I also think that once Peter hit a thousand he stopped counting. (Could be 2000, and he's hiding the actuall number from his wife).


----------



## Cinderella (Nov 30, 2006)

Wow you guys have some large collections. Makes me feel like a pipsqueak. There's always the future!


----------



## Rick (Nov 30, 2006)

Cinderella said:


> Wow you guys have some large collections. Makes me feel like a pipsqueak. There's always the future!



There's always a bigger fish out there so don't feel intimidated. 

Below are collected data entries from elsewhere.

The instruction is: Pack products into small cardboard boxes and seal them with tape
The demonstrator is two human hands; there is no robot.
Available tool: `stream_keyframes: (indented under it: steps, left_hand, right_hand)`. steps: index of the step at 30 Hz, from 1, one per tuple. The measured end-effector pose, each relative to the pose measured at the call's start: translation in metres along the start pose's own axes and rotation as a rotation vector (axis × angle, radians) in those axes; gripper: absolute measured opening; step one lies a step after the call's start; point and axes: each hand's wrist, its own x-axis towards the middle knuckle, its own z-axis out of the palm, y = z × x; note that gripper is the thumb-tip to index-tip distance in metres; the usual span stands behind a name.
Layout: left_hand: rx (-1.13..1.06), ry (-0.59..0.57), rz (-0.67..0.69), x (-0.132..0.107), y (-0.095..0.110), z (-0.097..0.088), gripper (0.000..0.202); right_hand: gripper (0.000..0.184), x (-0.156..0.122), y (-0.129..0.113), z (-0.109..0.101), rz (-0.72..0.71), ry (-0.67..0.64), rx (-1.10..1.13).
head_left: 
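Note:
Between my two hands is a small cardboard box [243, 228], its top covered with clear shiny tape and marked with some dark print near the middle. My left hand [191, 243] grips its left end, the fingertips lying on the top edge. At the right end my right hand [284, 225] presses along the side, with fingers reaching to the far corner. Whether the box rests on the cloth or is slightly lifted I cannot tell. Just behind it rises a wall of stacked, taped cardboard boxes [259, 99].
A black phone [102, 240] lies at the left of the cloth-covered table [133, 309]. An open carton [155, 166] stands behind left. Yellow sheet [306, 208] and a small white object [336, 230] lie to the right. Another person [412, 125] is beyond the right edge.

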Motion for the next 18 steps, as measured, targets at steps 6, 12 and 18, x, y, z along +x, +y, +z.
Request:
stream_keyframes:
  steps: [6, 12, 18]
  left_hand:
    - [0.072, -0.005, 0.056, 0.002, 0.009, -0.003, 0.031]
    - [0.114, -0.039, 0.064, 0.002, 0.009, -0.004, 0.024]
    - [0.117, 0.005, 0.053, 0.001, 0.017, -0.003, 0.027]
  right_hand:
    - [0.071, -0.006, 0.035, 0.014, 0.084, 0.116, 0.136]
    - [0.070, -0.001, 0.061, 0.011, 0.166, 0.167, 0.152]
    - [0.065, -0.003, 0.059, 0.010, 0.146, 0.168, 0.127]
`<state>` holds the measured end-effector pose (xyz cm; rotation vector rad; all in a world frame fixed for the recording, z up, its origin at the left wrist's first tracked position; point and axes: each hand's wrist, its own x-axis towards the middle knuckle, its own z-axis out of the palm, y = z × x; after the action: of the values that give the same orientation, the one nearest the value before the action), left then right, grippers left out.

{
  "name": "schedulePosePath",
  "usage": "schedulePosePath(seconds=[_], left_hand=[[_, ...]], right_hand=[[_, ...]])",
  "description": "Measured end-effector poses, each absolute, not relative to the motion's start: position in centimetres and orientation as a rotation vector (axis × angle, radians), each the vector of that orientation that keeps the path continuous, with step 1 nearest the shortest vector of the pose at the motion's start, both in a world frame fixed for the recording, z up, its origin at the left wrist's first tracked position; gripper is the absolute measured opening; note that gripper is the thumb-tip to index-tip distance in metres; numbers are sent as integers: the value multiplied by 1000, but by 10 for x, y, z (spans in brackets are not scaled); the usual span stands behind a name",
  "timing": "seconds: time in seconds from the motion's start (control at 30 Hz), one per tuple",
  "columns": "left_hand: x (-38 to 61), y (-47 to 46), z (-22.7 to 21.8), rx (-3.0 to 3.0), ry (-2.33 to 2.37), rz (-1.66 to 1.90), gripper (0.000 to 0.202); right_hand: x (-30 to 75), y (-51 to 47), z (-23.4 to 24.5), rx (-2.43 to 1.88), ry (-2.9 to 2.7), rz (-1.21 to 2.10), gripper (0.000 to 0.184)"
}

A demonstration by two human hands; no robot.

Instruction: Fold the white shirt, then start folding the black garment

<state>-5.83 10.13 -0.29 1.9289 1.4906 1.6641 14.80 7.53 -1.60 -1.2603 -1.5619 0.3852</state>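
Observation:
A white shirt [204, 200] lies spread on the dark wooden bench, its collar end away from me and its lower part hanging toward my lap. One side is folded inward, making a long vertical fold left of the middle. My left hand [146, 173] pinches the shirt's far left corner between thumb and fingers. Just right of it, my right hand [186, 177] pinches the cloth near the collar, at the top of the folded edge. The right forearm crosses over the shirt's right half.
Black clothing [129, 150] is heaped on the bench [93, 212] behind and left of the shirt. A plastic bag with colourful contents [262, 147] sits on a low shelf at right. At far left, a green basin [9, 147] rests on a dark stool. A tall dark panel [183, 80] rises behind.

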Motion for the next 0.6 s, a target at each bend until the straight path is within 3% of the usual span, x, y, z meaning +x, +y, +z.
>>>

I found that somewhere around 100 plants you are just about guaranteed to have something in bloom year round. After that you're just feeding the addiction, getting into work later and later to take care of everything, until you have to quit your job and go pro.:evil:


----------



## NYEric (Dec 1, 2006)

Yep, if you get some mature plants you can have year-round orchid flowers at about 100 plants. And dont feel intimidated by these collections it's like money, you can never have too much. Most of these people still need [want] more plants. And Rick I'm 5'-10" and 160 Lbs and I knock over plants about 3 times a week when I bend over to water something, so don't worry about the weight.:rollhappy:


----------



## Rick (Dec 1, 2006)

NYEric said:


> And Rick I'm 5'-10" and 160 Lbs and I knock over plants about 3 times a week when I bend over to water something, so don't worry about the weight.:rollhappy:



OK, but I already have 20 lbs on you, for the same height.


----------



## Heather (Dec 1, 2006)

Y'all need fortification for caring for all those plants. 
Maybe I need to buy more, so I can eat more!


----------



## SlipperFan (Dec 1, 2006)

Oh my, is there a correlation between the number of orchids one has and one's weight???? :sob: oke:


----------



## Tony (Dec 1, 2006)

Well, I'm 6'4" and 240, looks like I need some more Paphs.


----------



## SlipperFan (Dec 1, 2006)

Tony said:


> Well, I'm 6'4" and 240


With an avatar like that!???


----------



## Cinderella (Dec 3, 2006)

there is a correlation; I'm puny.


----------



## NYEric (Dec 4, 2006)

To me the correlation is the more I spend on plants the less I can spend on food so I stay slim!oke:


----------